Generally speaking my experience with Fluent Bit in the last year was positive. In many cases, I found that it had a steep learning curve, and several times I felt I was doing things that I should not supposed to be doing. In the end, I managed to reconcile myself with how it operates and I can say for sure that it is a fast and very polished product that can handle huge production workloads.
In this blog post, I will talk about certain tips and tricks for the Fluent Bit configuration file that I found useful. Some of them might be trivial if you already have experience with it. Nevertheless, I think that they might be helpful for anybody interested in introducing Fluent Bit to their cluster of services.
This post will not provide a guideline on how to set up Fluent Bit. If you are interested in that, please read my previous post on this topic: ECS Fargate Custom Logging with Fluent Bit. Moreover, there are several useful articles from AWS, such as this one: Centralized Container Logging with Fluent Bit.
Fluent Bit Configuration Basics
Fluent Bit can be configured with a fluent-bit.conf
configuration file or with YAML configuration. We will focus on the so-called classic .conf
configuration format since at this point the YAML configuration is not that widespread.
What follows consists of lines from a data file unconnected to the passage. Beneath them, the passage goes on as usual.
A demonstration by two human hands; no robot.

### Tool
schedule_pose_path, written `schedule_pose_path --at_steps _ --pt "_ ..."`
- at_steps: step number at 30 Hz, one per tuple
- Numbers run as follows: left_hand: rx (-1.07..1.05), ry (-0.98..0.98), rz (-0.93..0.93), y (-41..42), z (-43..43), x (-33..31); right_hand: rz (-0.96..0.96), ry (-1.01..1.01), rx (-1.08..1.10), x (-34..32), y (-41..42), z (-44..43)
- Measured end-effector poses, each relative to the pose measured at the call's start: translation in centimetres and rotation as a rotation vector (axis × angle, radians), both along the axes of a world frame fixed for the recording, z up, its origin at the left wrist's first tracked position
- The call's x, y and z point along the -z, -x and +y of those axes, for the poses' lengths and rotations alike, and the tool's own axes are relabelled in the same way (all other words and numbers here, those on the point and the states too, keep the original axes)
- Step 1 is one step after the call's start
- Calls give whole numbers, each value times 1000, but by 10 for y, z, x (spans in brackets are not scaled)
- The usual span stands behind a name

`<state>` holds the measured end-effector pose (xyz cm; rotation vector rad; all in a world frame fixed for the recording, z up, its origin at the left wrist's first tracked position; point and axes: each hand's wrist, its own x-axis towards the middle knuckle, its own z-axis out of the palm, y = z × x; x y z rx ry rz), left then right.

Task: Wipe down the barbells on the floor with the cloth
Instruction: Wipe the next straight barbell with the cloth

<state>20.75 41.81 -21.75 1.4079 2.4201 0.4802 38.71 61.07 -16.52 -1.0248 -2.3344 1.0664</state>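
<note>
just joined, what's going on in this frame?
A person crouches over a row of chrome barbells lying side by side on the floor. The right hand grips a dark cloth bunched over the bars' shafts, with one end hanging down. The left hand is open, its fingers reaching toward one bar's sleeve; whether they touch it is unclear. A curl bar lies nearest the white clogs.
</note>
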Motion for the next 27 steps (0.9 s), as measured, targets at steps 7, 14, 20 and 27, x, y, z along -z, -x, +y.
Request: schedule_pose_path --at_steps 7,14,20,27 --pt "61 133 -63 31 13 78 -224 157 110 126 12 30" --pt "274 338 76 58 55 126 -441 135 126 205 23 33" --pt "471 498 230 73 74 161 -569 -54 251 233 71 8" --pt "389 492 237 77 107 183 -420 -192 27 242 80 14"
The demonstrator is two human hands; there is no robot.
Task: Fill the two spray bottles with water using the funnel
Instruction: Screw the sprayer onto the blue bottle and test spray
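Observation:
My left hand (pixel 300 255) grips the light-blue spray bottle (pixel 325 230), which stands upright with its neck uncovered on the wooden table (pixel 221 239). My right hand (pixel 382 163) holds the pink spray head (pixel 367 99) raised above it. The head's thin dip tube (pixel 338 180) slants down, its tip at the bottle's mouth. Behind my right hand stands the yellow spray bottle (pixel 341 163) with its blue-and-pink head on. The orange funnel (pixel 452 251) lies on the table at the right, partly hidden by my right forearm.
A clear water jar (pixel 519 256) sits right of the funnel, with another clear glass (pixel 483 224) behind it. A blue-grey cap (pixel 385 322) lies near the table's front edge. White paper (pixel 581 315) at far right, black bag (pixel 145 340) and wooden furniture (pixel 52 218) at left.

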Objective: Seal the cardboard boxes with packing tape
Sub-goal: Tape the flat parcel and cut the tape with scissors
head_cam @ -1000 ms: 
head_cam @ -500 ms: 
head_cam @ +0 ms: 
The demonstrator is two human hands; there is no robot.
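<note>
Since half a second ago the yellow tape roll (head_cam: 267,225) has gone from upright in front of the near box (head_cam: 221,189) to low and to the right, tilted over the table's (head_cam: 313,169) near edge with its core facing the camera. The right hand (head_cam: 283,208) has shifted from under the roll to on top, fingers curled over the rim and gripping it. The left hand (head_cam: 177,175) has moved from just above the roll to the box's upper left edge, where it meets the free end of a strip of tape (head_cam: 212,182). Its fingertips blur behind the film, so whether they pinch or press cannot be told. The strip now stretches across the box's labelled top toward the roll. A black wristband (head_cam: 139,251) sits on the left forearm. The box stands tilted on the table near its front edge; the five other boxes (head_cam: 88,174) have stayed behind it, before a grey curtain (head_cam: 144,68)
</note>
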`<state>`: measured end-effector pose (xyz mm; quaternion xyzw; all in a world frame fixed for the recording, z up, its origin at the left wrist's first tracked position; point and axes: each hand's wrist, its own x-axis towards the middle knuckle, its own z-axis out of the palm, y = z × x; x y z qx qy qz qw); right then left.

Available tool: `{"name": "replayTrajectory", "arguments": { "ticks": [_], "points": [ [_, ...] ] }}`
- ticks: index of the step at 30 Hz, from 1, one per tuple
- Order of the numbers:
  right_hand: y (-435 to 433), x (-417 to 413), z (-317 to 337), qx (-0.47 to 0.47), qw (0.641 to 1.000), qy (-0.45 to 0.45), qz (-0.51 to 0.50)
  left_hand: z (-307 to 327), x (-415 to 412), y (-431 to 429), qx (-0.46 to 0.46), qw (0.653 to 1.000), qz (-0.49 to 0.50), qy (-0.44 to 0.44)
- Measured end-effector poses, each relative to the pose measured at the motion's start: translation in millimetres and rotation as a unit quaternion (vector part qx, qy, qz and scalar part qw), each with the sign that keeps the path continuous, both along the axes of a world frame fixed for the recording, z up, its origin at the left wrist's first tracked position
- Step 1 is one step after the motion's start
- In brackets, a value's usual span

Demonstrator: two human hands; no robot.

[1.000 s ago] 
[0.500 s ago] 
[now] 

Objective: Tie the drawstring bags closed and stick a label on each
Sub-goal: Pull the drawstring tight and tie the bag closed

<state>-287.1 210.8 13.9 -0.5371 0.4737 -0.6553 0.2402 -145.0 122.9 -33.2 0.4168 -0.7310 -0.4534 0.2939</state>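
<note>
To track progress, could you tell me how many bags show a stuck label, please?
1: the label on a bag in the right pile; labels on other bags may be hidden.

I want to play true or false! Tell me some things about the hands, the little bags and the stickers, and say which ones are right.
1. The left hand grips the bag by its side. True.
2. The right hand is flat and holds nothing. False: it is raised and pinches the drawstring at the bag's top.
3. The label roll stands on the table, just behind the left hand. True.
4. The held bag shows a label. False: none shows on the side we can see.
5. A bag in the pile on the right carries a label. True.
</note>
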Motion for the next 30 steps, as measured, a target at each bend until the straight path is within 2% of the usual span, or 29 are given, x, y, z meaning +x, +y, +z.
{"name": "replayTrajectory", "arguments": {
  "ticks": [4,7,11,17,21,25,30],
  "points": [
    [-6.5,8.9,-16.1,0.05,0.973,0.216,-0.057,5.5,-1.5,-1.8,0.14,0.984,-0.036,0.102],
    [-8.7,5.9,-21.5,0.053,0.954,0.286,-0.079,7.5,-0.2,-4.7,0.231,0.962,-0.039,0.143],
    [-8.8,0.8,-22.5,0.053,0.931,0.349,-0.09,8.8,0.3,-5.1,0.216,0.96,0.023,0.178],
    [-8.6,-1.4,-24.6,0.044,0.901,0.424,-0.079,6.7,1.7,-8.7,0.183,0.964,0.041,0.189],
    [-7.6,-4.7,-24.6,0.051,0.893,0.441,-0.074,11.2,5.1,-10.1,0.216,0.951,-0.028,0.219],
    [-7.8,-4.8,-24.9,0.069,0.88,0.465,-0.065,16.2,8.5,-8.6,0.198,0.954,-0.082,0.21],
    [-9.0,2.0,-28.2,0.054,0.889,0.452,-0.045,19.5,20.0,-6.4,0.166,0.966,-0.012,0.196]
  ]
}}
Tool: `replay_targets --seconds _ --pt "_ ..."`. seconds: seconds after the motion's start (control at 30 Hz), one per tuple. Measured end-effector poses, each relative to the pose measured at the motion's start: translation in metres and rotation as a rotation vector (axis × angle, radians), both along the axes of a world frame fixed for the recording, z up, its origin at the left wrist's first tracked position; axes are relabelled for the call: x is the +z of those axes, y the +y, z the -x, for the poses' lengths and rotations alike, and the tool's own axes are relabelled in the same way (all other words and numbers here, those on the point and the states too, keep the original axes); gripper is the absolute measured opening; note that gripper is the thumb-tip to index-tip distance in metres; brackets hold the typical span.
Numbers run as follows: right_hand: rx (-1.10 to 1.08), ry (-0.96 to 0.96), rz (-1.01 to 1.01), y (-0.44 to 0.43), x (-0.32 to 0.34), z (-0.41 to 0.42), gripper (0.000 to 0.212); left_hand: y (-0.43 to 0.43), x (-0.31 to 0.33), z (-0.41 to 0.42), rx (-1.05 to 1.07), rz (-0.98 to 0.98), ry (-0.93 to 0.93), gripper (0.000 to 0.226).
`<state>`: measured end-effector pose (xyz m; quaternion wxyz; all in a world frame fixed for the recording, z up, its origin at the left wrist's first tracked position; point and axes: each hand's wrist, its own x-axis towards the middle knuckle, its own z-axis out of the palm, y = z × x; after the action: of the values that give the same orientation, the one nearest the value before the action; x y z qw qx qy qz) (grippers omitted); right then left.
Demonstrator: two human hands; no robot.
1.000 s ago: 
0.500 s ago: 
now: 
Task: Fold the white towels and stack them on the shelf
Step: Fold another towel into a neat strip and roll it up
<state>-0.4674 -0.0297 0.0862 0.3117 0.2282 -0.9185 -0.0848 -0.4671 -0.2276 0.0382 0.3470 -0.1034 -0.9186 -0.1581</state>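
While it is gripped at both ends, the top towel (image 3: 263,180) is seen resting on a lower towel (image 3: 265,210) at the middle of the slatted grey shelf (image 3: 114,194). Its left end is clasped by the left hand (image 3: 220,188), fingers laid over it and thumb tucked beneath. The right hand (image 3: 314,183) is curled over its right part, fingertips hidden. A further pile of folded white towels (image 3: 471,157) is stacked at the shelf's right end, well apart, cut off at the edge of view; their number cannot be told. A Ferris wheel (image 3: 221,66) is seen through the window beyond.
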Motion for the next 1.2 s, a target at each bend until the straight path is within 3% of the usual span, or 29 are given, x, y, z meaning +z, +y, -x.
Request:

A basic configuration file would look like this:
[SERVICE]
Flush 5
Daemon off
Log_Level debug
[INPUT]
Name cpu
Tag my_cpu
[FILTER]
Name grep
Match *
Regex log aa
[OUTPUT]
Name stdout
Match my*cpu
We can notice that a configuration file can have the following sections:
Service: defines global settings for the Fluent Bit container. Some examples of these kinds of settings are how often should the container flush its content, the logging level of the Fluent Bit agent, or if we would like to add additional plugins or parsers (more about parsers below).
Input: defines the source from where the agent will attempt to collect records. Fluent Bit can receive records from multiple sources, such as log streams created by applications and services, Linux/Unix system logs, hardware metrics, Docker events, etc. A full list of inputs can be found in the documentation. When we talk about Fluent Bit usage together with ECS containers, most of the time these records are log events (log messages with additional metadata).
Output: defines the sink, the destination where certain records will go. Fluent Bit supports multiple destinations, such as ElasticSearch, AWS S3, Kafka our event stdout. For a full list, see the official documentation for outputs.
Filter: the name of this section is somewhat misleading in my opinion. Filters can be used to manipulate records, not just for filtering and dropping entries. With filters, we can modify certain fields from the records or we can add/remove/rename certain information. A full list of filters can be found here.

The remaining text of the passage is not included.